“As the president-elect noted yesterday, the Department of Defense continued to refuse to meet with members of our agency review team,” said Ned Price, spokesman for the Biden transition, in a statement to CNN.
“There has been no substantial progress since the transition authorities spoke about the Department’s political leadership intransigence at the end of last week,” said Price. “As we said then, no department is more important to our national security than the Department of Defense, and the reluctance to work together can have consequences far beyond January 20.”
An unnamed Pentagon official denied the allegations in a statement, saying Biden’s claim that the Defense Department did not inform his team was “patently false”.
Tensions between Biden’s transition and President Donald Trump’s political nominees at the Pentagon have been simmering for weeks, but this latest exchange marked a significant escalation, as unidentified Pentagon officials essentially accused Biden of lying when he was discussing cyberbreach with reporters on Tuesday and said the Department of Defense “doesn’t even tell us about many things”.
The Pentagon’s alleged stone wall covers a wide area of defense matters, say people familiar with the matter, including all of the SolarWinds hacker investigation.
The Pentagon instructed Biden’s transition team to receive instructions on the cyber attack from an interagency group, known as the Cyber Unified Coordination Group (UCG). This group, however, is not a Department of Defense entity. The information that Biden’s team is seeking – unsuccessfully, 28 days before taking office – is a deeper understanding of the Defense Department’s view of the cyber attack.

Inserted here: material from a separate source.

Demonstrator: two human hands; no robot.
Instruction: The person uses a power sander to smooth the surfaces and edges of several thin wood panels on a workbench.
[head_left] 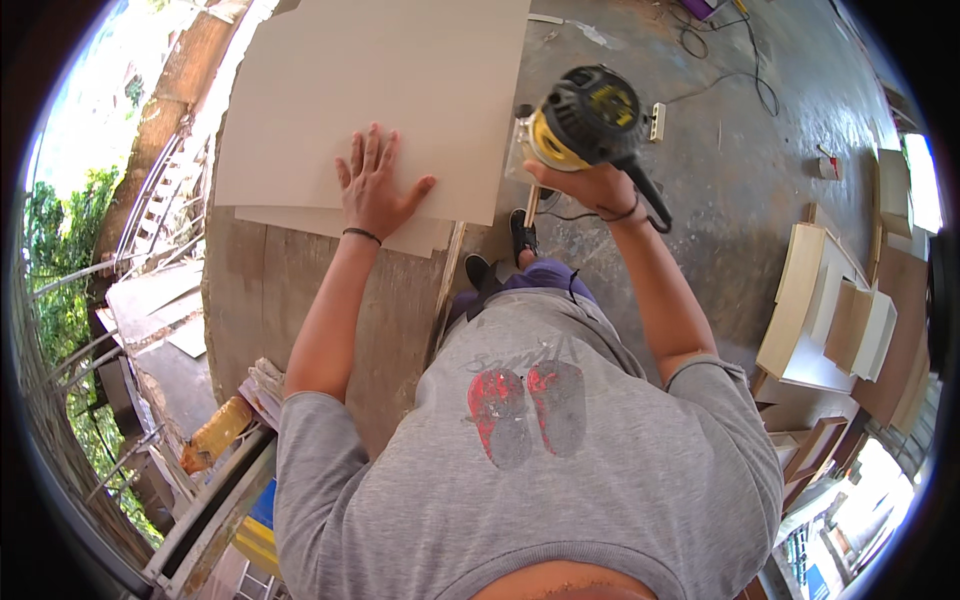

A Pentagon spokesman released a statement from an unidentified senior defense official, who said that Biden’s remark about the Department of Defense not offering briefings is “patently false”. The official did not respond directly or contradict the president-elect’s comment that his team is not being informed about the hack, which Russia is suspected of conducting.
“DOD conducted 163 interviews and 181 requests for information, which far exceed what the Biden-Harris team originally requested,” the official said in a statement to reporters.
The senior defense official acknowledged in the statement that the meetings had been interrupted for two weeks – another point of contention between the Pentagon and Biden’s team, who said he had not agreed to an interval of that duration with so few days left for the inaugural president of the elected.
“The Department will continue to provide the information and meetings necessary to ensure the continuity of the government,” said the senior defense officer in the statement. “As we said, the meetings will start again in early January and, in fact, we have started to schedule them.”
Last week, CNN reported that acting Defense Secretary Christopher Miller said Biden’s new team agreed to a two-week holiday in the Pentagon’s previously scheduled transition negotiations.
Biden’s transition team said on Friday that it did not agree to a two-week break in critical power transfer discussions with Pentagon officials, despite Miller’s claim that both sides agreed to take this “holiday break” “.
“There was no mutual agreement on the holiday,” Yohannes Abraham, executive director of the Biden transition, told reporters on Friday. “In fact, we think it is important that briefings and other commitments continue during this period, as there is no time to lose.”